• **TRY IT**
Nothing in the data may be changed; retype all of it.

• **COLLECTED DATA**
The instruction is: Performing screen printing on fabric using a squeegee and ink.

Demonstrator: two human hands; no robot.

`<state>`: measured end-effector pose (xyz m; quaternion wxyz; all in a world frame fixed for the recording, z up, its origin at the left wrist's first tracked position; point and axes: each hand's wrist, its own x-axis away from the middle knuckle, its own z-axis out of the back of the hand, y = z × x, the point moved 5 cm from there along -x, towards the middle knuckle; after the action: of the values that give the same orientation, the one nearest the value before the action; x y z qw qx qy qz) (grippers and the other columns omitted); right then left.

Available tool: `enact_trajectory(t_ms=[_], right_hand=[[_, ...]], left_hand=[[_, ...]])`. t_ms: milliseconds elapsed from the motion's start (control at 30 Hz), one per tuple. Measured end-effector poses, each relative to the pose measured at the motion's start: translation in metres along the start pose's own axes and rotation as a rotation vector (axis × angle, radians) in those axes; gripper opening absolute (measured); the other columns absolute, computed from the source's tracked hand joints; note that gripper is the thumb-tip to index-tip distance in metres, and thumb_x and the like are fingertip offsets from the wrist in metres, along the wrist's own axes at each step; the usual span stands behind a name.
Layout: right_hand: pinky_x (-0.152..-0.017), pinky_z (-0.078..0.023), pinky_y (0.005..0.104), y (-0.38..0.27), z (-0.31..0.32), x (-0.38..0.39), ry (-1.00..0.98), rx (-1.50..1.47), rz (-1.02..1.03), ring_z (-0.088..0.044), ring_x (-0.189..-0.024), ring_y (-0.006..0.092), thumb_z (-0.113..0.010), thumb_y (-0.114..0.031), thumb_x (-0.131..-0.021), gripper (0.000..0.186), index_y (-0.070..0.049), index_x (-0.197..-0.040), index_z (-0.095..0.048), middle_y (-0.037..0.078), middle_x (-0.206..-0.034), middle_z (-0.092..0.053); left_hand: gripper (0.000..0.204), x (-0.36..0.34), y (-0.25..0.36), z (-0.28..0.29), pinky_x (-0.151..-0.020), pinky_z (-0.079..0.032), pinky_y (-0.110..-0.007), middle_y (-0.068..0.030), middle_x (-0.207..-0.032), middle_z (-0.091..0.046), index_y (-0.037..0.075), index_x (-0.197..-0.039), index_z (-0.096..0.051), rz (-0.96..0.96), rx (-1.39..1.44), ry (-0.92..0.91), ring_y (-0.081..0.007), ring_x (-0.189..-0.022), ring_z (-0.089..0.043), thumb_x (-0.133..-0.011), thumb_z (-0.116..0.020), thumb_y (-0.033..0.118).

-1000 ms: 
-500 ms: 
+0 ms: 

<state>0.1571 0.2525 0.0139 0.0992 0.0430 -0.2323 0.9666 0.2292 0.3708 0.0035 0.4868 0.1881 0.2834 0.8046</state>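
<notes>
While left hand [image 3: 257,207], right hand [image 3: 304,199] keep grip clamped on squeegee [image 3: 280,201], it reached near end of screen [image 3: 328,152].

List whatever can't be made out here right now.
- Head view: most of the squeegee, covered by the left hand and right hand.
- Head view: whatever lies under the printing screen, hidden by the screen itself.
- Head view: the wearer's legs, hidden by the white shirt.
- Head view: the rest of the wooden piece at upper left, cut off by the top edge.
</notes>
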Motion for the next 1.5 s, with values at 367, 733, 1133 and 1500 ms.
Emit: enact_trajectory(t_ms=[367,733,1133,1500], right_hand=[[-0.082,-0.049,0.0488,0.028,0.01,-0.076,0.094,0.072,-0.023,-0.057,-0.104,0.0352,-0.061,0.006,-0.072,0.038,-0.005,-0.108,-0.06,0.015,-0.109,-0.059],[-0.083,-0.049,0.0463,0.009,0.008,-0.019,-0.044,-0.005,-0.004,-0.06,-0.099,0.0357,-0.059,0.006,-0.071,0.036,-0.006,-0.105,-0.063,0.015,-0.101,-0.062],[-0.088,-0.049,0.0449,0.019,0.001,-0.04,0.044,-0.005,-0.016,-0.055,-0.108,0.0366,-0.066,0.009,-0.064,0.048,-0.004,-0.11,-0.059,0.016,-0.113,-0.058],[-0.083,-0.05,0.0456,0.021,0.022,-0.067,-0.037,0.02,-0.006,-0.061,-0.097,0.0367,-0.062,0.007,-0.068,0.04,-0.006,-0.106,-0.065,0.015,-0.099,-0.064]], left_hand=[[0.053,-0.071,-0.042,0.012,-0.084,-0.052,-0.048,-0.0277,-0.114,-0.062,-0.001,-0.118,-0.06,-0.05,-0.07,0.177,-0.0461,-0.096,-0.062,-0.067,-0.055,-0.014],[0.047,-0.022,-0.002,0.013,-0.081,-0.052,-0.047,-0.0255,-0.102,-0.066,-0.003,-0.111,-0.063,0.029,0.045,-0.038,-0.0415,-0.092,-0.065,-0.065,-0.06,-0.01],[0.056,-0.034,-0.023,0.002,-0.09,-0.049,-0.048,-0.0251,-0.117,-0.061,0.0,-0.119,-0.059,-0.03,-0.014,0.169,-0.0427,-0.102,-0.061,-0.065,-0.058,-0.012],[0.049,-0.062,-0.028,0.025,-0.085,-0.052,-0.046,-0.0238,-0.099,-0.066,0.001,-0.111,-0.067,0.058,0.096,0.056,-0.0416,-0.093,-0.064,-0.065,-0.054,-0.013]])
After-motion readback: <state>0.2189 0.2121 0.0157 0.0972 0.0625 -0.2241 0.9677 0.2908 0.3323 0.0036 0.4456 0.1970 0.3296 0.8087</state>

• **SOLUTION TO THIS EXERCISE**
The instruction is: Performing screen printing on fabric using a squeegee and ink.

Demonstrator: two human hands; no robot.

`<state>`: measured end-effector pose (xyz m; quaternion wxyz; all in a world frame fixed for the recording, z up, its origin at the left wrist's first tracked position; point and axes: each hand's wrist, its own x-axis away from the middle knuckle, its own z-axis out of the back of the hand, y = z × x, the point moved 5 cm from there along -x, towards the middle knuckle; after the action: of the values that give the same orientation, the one nearest the value before the action; x y z qw qx qy qz) (grippers and the other columns omitted); right then left.

Available tool: `enact_trajectory(t_ms=[_], right_hand=[[_, ...]], left_hand=[[_, ...]])`. t_ms: milliseconds elapsed from the motion's start (control at 30 Hz), one per tuple. Measured end-effector poses, each relative to the pose measured at the motion's start: translation in metres along the start pose's own axes and rotation as a rotation vector (axis × angle, radians) in those axes; gripper opening absolute (measured); the other columns absolute, computed from the source's tracked hand joints; note that gripper is the thumb-tip to index-tip distance in metres, and thumb_x and the like are fingertip offsets from the wrist in metres, along the wrist's own axes at each step; the usual span stands behind a name.
Layout: right_hand: pinky_x (-0.152..-0.017), pinky_z (-0.078..0.023), pinky_y (0.005..0.104), y (-0.38..0.27), z (-0.31..0.32), x (-0.38..0.39), ry (-1.00..0.98), rx (-1.50..1.47), rz (-1.02..1.03), ring_z (-0.088..0.044), ring_x (-0.189..-0.024), ring_y (-0.006..0.092), thumb_z (-0.113..0.010), thumb_y (-0.114..0.031), thumb_x (-0.131..-0.021), gripper (0.000..0.186), index_y (-0.070..0.049), index_x (-0.197..-0.040), index_z (-0.095..0.048), middle_y (-0.037..0.078), middle_x (-0.206..-0.034), middle_z (-0.092..0.053); left_hand: gripper (0.000..0.204), x (-0.36..0.34), y (-0.25..0.36), z (-0.28..0.29), pinky_x (-0.151..-0.020), pinky_z (-0.079..0.032), pinky_y (-0.110..-0.007), middle_y (-0.068..0.030), middle_x (-0.207..-0.032), middle_z (-0.091..0.046), index_y (-0.037..0.075), index_x (-0.197..-0.039), index_z (-0.096..0.051), rz (-0.96..0.96), rx (-1.39..1.44), ry (-0.92..0.91), ring_y (-0.081..0.007), ring_x (-0.189..-0.022), ring_z (-0.089..0.043), thumb_x (-0.133..-0.011), thumb_z (-0.116..0.020), thumb_y (-0.033..0.118).

-1000 ms: 
-500 ms: 
+0 ms: 

<state>0.1571 0.2525 0.0139 0.0992 0.0430 -0.2323 0.9666 0.2292 0.3708 0.0035 0.4868 0.1881 0.2834 0.8046</state>
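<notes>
While left hand [image 3: 257,207], right hand [image 3: 304,199] keep grip clamped on squeegee [image 3: 280,201], it reached near end of screen [image 3: 328,152].

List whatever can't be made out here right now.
- Head view: most of the squeegee, covered by the left hand and right hand.
- Head view: whatever lies under the printing screen, hidden by the screen itself.
- Head view: the wearer's legs, hidden by the white shirt.
- Head view: the rest of the wooden piece at upper left, cut off by the top edge.
</notes>
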Motion for the next 1.5 s, with values at 367, 733, 1133 and 1500 ms.
Emit: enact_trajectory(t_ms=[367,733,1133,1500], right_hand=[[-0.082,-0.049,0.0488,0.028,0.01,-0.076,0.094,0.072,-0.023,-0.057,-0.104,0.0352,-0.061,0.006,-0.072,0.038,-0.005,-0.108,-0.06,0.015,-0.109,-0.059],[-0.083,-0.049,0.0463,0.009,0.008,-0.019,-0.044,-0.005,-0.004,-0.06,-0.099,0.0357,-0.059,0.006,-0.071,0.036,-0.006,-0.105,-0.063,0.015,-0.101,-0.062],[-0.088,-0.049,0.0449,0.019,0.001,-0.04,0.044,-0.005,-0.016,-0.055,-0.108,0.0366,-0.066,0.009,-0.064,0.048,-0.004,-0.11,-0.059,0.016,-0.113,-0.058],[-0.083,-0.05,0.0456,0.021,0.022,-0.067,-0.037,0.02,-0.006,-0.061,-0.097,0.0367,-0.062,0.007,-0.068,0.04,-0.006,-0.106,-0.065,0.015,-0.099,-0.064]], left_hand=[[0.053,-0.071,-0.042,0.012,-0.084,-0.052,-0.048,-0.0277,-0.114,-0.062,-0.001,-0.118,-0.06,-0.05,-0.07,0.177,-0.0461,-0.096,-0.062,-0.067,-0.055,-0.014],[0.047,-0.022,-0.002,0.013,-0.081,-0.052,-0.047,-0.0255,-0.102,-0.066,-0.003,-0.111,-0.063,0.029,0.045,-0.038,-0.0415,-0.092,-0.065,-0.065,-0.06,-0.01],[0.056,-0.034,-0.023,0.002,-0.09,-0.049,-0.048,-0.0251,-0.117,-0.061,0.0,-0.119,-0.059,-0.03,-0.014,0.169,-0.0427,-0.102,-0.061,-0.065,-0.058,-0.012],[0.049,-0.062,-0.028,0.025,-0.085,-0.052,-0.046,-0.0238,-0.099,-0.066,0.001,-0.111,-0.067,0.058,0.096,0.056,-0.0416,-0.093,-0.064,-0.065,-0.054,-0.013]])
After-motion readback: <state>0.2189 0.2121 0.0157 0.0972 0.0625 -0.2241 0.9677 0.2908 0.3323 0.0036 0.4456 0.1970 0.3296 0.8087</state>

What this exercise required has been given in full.